▸ **Task to complete**: Once you have read the listing, retype all of it exactly.

▸ **Given information**:
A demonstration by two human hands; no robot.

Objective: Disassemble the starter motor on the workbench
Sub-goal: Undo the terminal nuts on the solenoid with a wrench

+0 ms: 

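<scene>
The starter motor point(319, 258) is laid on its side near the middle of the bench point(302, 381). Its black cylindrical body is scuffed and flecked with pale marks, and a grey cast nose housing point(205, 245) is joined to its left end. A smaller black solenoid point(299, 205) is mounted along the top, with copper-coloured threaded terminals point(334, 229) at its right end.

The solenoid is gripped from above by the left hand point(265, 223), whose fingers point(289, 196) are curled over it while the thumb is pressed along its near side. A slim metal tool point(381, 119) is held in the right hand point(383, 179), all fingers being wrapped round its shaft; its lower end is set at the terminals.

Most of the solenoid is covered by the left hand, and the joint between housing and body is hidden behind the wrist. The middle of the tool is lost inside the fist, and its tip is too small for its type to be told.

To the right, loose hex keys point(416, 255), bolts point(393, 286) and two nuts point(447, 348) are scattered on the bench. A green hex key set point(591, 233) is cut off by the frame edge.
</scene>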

▸ **Solution to this task**:
A demonstration by two human hands; no robot.

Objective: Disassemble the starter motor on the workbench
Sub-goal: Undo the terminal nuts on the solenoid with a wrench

+0 ms: 

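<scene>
The starter motor point(319, 258) is laid on its side near the middle of the bench point(302, 381). Its black cylindrical body is scuffed and flecked with pale marks, and a grey cast nose housing point(205, 245) is joined to its left end. A smaller black solenoid point(299, 205) is mounted along the top, with copper-coloured threaded terminals point(334, 229) at its right end.

The solenoid is gripped from above by the left hand point(265, 223), whose fingers point(289, 196) are curled over it while the thumb is pressed along its near side. A slim metal tool point(381, 119) is held in the right hand point(383, 179), all fingers being wrapped round its shaft; its lower end is set at the terminals.

Most of the solenoid is covered by the left hand, and the joint between housing and body is hidden behind the wrist. The middle of the tool is lost inside the fist, and its tip is too small for its type to be told.

To the right, loose hex keys point(416, 255), bolts point(393, 286) and two nuts point(447, 348) are scattered on the bench. A green hex key set point(591, 233) is cut off by the frame edge.
</scene>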

Nothing remains to be added to the output.